## TASK TO COMPLETE:
Entries must be copied exactly, with nothing left out.

## GIVEN INFORMATION:

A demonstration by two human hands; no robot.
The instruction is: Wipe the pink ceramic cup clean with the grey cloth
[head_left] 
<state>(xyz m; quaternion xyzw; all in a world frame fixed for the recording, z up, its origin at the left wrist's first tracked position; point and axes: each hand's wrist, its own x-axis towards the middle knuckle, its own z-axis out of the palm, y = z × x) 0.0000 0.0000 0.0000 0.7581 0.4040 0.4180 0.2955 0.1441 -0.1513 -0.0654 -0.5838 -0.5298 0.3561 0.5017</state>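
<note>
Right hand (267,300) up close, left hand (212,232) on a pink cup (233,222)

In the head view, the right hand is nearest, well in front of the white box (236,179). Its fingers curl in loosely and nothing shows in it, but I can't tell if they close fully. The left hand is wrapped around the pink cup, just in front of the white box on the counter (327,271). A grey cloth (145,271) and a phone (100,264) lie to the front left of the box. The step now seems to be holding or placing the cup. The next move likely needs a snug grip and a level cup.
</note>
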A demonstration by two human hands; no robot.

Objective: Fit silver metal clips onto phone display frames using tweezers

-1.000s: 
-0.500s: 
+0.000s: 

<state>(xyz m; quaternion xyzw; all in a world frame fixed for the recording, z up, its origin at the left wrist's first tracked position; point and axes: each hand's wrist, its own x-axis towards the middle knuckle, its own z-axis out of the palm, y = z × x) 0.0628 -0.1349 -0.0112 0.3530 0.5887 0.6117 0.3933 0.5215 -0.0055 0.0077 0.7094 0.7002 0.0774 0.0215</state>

## ANSWER SECTION:
A demonstration by two human hands; no robot.
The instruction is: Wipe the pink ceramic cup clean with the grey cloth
[head_left] 
<state>(xyz m; quaternion xyzw; all in a world frame fixed for the recording, z up, its origin at the left wrist's first tracked position; point and axes: each hand's wrist, its own x-axis towards the middle knuckle, its own z-axis out of the palm, y = z × x) 0.0000 0.0000 0.0000 0.7581 0.4040 0.4180 0.2955 0.1441 -0.1513 -0.0654 -0.5838 -0.5298 0.3561 0.5017</state>
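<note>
Right hand (267,300) up close, left hand (212,232) on a pink cup (233,222)

In the head view, the right hand is nearest, well in front of the white box (236,179). Its fingers curl in loosely and nothing shows in it, but I can't tell if they close fully. The left hand is wrapped around the pink cup, just in front of the white box on the counter (327,271). A grey cloth (145,271) and a phone (100,264) lie to the front left of the box. The step now seems to be holding or placing the cup. The next move likely needs a snug grip and a level cup.
</note>
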A demonstration by two human hands; no robot.

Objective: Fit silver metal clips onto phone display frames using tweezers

-1.000s: 
-0.500s: 
+0.000s: 

<state>(xyz m; quaternion xyzw; all in a world frame fixed for the recording, z up, its origin at the left wrist's first tracked position; point and axes: each hand's wrist, its own x-axis towards the middle knuckle, its own z-axis out of the palm, y = z × x) 0.0628 -0.1349 -0.0112 0.3530 0.5887 0.6117 0.3933 0.5215 -0.0055 0.0077 0.7094 0.7002 0.0774 0.0215</state>

Nothing else is needed, and the exercise is over.